Аня поняла: он не хочет говорить с нею о телеграмме — и ушла. Ушла в состоянии какой-то внутренней раздвоенности. Умом она понимала, что хорошо сделала, выполнив просьбу брата. По всему видно, телеграмма эта для него очень важна, и, как знать, может, она, принеся ее вовремя, отвела от Саши какую-то беду. А может, наоборот? Может, «она принесла известие о непоправимой беде? Ведь Саша вышел к ней спокойный, все еще занятый своей научной работой, от которой она оторвала его, а взглянул на телеграмму — и настроение его резко сменилось. Да, она принесла неприятное известие. Саше явно грозит какая-то опасность. Не зря же и в телеграмме сказано: «опасно больна». Такими словами о радостях, конечно, не сообщают.

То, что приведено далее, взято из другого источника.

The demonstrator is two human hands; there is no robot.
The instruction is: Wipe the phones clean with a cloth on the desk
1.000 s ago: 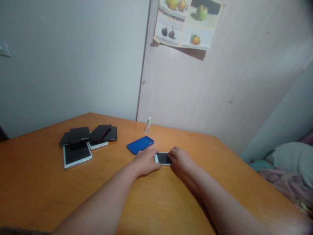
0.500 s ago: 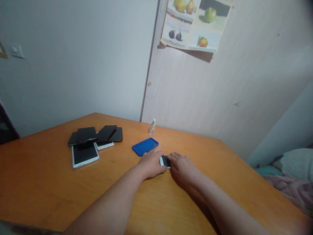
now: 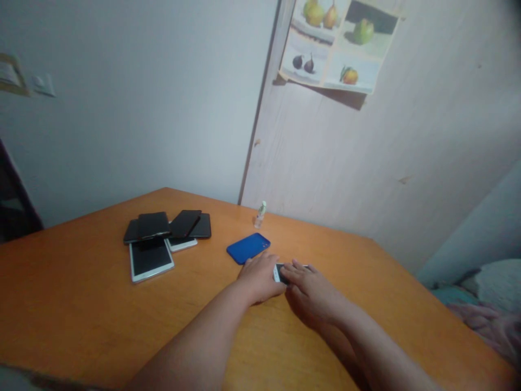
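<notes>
A white smartphone (image 3: 279, 273) with a dark screen lies on the table between my hands. My left hand (image 3: 259, 278) grips its left end, thumb on the near side and fingers on the far side. Stretched out over the screen are the fingers of my right hand (image 3: 310, 288), which hide most of the phone; a bit of its far edge shows past the fingertips. Just beyond my left hand lies a blue phone case (image 3: 248, 247), apart from the phone.
Several dark tablets or phones (image 3: 153, 224) are piled on the left of the wooden table (image 3: 195, 304), with a white-framed tablet (image 3: 151, 259) in front. A small clear bottle (image 3: 260, 215) stands near the back edge. Bedding (image 3: 494, 288) shows at the right.
My right hand has slid leftward over the phone, covering more of the screen. My left hand keeps its hold. The whole view has shifted slightly, so things appear further right.
</notes>
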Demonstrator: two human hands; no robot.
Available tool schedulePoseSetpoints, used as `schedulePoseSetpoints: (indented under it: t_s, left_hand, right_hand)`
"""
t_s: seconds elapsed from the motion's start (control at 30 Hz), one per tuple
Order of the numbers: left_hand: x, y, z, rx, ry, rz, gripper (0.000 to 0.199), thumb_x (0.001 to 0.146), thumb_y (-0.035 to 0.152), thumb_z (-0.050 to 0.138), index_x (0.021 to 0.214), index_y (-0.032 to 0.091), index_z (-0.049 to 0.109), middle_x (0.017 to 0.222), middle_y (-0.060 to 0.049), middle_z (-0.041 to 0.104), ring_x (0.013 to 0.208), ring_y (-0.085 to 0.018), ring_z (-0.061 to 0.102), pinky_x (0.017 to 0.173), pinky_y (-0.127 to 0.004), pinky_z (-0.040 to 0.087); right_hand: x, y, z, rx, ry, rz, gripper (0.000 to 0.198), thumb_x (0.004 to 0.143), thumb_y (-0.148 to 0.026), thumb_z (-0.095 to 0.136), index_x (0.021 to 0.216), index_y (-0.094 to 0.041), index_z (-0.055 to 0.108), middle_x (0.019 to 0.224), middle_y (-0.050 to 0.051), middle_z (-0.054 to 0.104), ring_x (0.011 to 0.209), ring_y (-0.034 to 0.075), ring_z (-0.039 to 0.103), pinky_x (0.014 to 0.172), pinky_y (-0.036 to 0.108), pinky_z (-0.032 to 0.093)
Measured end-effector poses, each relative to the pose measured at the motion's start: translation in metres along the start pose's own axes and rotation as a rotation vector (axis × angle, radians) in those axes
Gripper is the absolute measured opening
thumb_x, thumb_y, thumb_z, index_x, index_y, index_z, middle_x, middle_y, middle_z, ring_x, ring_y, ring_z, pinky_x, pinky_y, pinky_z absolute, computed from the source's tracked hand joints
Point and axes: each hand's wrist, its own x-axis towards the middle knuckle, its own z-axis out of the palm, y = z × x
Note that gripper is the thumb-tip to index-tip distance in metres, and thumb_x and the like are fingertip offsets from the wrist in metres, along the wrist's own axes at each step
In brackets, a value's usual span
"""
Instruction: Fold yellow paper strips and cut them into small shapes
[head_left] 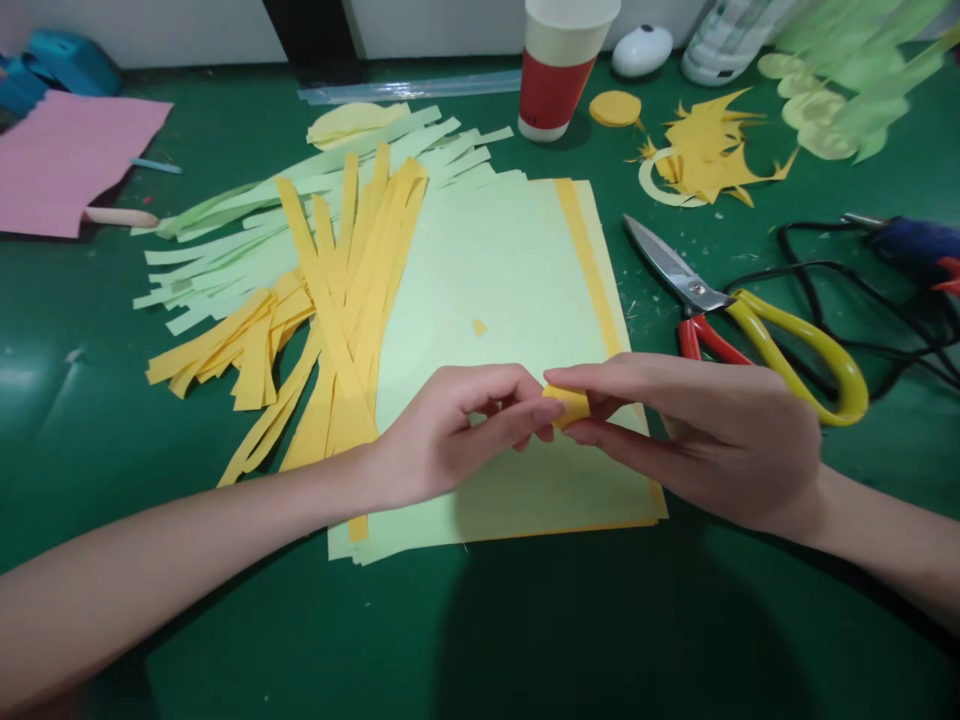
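Observation:
Between my two hands is a small yellow paper piece (571, 405), curled or rolled, above a stack of pale green paper sheets (480, 260). My left hand (469, 425) pinches its left end between thumb and fingers. From the other side, my right hand (697, 425) grips it with thumb below and fingers above. Part of the piece is hidden by the fingertips. Yellow paper strips (352, 330) lie across the stack's left side, near my left wrist. Scissors (697, 290) with red and yellow handles rest beyond my right hand, partly covered by it.
Light green strips (232, 245) and short yellow strips (262, 330) lie left. At the back stand a red-and-white paper cup (556, 85) and a white rounded object (642, 50). Yellow scraps (709, 150) lie back right, near a blue-handled tool (911, 245) with black cord. Pink paper (67, 160) sits far left.

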Motion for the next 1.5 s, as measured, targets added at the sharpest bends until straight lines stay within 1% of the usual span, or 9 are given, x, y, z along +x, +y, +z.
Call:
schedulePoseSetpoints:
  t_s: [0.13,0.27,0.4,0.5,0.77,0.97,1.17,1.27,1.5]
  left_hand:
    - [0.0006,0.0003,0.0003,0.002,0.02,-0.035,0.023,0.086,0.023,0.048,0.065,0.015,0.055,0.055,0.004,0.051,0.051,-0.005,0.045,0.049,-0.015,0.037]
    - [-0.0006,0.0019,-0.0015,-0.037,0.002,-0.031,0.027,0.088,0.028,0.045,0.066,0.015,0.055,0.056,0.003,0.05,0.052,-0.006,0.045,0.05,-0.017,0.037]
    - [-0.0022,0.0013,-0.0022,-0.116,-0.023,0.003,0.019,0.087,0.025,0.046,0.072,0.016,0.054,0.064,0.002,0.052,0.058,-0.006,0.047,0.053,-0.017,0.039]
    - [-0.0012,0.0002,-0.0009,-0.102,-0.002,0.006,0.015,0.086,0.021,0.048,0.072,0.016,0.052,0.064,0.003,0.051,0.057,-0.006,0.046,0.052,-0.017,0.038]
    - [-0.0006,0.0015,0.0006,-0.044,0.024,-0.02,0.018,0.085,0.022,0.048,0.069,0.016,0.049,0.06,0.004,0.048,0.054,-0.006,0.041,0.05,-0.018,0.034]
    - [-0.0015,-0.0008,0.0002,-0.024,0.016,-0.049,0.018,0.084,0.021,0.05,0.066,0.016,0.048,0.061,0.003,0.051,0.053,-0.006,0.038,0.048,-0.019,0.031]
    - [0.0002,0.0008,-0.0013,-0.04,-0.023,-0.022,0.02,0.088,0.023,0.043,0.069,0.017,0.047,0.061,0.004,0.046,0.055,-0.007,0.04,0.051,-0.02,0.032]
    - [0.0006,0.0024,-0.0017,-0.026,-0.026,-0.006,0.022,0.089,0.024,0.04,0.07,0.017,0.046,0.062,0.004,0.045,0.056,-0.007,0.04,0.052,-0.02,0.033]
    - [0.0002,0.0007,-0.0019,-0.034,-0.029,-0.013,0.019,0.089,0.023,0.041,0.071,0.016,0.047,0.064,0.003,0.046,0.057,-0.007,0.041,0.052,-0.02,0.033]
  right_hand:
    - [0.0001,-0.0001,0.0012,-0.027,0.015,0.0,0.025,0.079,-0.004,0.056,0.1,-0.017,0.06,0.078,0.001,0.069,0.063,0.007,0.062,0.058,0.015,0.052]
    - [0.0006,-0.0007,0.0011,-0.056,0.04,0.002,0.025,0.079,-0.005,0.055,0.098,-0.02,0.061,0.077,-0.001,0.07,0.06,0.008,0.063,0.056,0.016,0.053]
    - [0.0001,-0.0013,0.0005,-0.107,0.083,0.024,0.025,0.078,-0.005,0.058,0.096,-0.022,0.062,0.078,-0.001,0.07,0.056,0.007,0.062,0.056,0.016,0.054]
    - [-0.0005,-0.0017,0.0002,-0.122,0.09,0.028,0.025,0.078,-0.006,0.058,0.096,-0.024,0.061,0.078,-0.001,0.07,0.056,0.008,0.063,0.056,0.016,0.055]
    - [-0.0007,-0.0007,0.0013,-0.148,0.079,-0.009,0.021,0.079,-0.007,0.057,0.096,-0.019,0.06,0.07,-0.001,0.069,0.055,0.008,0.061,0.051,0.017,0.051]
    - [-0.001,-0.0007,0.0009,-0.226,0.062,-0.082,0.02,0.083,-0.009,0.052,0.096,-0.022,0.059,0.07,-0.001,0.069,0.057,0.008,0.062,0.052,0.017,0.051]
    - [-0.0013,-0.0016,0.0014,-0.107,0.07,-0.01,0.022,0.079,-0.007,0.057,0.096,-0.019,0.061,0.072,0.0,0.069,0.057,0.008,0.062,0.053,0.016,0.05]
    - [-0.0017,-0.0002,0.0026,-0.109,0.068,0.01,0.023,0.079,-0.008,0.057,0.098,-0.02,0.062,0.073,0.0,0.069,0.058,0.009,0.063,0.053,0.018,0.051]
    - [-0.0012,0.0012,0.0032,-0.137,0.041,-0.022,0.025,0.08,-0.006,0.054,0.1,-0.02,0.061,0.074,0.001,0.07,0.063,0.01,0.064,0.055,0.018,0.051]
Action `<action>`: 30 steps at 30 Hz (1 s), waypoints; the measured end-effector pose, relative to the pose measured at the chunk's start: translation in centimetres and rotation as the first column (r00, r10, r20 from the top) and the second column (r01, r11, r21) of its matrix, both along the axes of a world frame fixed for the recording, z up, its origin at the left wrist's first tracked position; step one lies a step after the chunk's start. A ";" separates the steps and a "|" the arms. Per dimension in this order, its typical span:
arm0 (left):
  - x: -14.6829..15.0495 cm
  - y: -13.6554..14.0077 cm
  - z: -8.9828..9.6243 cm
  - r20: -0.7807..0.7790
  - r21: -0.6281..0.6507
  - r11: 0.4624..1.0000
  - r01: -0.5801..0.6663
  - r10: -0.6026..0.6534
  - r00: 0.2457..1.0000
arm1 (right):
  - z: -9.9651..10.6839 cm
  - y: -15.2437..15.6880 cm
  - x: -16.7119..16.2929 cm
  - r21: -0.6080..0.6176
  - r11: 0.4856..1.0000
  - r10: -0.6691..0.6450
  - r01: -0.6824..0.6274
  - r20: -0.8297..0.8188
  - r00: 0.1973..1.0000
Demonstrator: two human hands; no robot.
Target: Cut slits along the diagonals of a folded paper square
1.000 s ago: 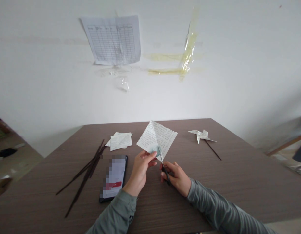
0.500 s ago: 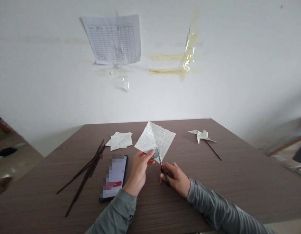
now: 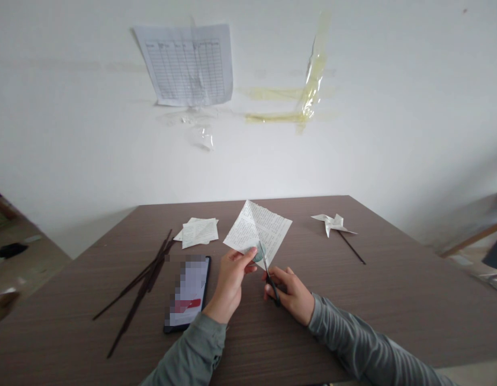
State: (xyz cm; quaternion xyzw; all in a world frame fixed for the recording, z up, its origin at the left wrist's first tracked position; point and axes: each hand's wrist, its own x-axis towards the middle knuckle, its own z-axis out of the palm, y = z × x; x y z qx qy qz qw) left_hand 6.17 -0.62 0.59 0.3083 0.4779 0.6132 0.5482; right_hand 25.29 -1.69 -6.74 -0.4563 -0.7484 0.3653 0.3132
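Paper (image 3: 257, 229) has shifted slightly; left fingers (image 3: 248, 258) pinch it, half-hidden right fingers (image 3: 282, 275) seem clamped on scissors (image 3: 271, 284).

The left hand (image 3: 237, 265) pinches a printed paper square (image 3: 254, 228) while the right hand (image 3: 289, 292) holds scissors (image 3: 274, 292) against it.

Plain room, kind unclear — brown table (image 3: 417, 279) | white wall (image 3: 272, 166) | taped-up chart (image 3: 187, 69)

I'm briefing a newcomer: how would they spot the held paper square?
Above the brown table, near its middle, find the left hand. It holds the text-covered paper square, with scissors at its near corner. Unlike the sheets lying to its left, it is held and shows a greenish patch.
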 end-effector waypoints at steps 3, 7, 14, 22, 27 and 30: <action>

Как Аня ни уговаривала себя, что Саше ничего не грозит, это странное чувство надвигающегося несчастья не покидало ее. Она пришла вскоре к Саше и, застав его дома одного, что в эти дни было редкостью, опять завела разговор о загадочной телеграмме. Саша недовольно нахмурился и, повторив то, что и тогда сказал, умолк. Аня испугалась, что из-за этой назойливости он вообще ничего не будет доверять ей, и не стала больше расспрашивать его.
Так она ничего толком и не узнала о телеграмме.
10Приближение срока покушения создавало все более нервную обстановку, в которой очень трудно было заниматься обычными делами. Почти все забросили лекции и если приходили в университет, то только для виду. А Шевыреву начали мерещиться шпионы и там, где их совсем не было. Он совершенно серьезно начал было уверять товарищей, что за ним все время ходит какая-то собака, которая, по всей вероятности, помогает шпионам проверять каждый его шаг. Нервное возбуждение его было настолько сильно, что чашка кофе действовала на него, как водка. И тем больше удивляло и поражало всех невозмутимое спокойствие Ульянова.
Саше предстояло изготовить где-то нитроглицерин. Лукашевич нашел место, где это можно было проделать безопасно, кинулся искать Ульянова. Весь университет он обежал — нигде нет. И вдруг, заглянув в зоологический кабинет, он глазам своим не поверил: Александр так увлеченно препарировал ставниц (морских тараканов), привезенных ему из Кронштадта, словно то было самое главное дело его жизни.